Manado, BERITASULUT.CO.ID– Wakil Ketua DPRD Provinsi Sulawesi Utara (Sulut) Stela Marlina Runtuwene turut prihatin atas kematian calon Dokter peserta Program Pendidikan Dokter Spesialis (PPDS) Anestesiologi Fakultas Kedokteran Universitas Sam Ratulangi (FK Unsrat), dr Adrian Rantung, dimana korban diduga mengalami perundungan atau bullying.
Hal ini di katakanya di ruang kerjanya, Senin (13/6/2026).
Kepada wartawan, Politisi Partai NasDem ini berharap agar kematian calon dokter spesialis anestesi di Sulut diusut tuntas.
“Ini bukan pertama kalinya terjadi insiden pada peserta pendidikan dokter spesialis.
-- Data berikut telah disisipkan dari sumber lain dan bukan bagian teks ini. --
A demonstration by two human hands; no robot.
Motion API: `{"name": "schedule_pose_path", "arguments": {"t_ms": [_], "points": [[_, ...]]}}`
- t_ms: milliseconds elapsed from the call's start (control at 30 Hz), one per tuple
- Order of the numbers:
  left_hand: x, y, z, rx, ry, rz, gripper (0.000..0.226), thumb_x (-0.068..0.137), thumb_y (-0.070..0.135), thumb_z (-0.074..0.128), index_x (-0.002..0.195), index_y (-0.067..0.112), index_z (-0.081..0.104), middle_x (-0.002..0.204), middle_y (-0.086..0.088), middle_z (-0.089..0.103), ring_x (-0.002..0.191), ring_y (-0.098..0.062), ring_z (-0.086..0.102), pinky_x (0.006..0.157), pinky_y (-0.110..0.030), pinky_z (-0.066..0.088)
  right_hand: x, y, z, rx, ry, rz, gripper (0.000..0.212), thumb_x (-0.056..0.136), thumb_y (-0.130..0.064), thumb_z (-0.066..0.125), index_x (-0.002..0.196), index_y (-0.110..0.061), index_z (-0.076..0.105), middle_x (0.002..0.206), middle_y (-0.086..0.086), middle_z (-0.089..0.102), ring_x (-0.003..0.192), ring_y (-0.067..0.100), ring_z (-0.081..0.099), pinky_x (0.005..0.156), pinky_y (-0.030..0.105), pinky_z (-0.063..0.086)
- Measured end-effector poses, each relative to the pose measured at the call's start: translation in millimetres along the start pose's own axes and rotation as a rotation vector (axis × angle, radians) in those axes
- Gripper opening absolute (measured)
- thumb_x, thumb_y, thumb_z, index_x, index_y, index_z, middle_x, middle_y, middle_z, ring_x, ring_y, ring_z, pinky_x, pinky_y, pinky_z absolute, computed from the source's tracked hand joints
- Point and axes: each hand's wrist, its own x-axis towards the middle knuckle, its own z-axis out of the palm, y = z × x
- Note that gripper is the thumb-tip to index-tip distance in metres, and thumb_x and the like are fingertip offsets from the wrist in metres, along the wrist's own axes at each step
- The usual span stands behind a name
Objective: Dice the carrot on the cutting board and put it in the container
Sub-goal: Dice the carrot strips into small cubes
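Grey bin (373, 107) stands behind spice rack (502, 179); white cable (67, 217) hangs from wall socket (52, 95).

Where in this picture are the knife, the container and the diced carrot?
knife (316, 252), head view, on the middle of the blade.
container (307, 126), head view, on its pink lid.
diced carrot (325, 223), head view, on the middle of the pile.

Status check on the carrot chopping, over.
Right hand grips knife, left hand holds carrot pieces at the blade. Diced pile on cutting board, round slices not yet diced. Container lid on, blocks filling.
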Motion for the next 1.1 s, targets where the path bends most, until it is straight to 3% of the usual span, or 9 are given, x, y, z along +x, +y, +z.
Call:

Karena itu, kami berkomitmen akan menggali,membongkar akar persoalannya,karena ini bukan baru terjadi, ”ujar Stela.
Lanjutnya Memang dalam waktu dekat, kalau tidak ada hambatan Komisi IV akan memanggil pihak-pihak terkait melalui Rapat Dengar Pendapat.
“Disini ada hal yang perlu diklarifikasi agar kejadian serupa tidak kembali terjadi,” ujarnya.
Ia berharap agar tidak ada lagi kejadian seperti ini.
“Seharusnya Sulut itu bangga kalau ada dokter spesialis. Tapi ini baru di tengah jalan perjuangan sudah kehilangan nyawa,”terang Stela.
Karena itu,mungkin rapat nanti akan menjadi forum yang jujur dan transparan.
“Inilah kenapa diadakan RDP. Kenapa calon dokter spesialis ini meninggal. Apakah ada Bullying atau apapun, nanti dalam rapat kita akan mendengarkan jawabannya,” pungkas Stela.
Diketahui Komisi IV DPRD akan mengundang Rektor UNSRAT, Direktur RSUP Prof. Dr. R.D Kandou, serta pihak pengelola Program Pendidikan Dokter Spesialis untuk dimintai keterangan.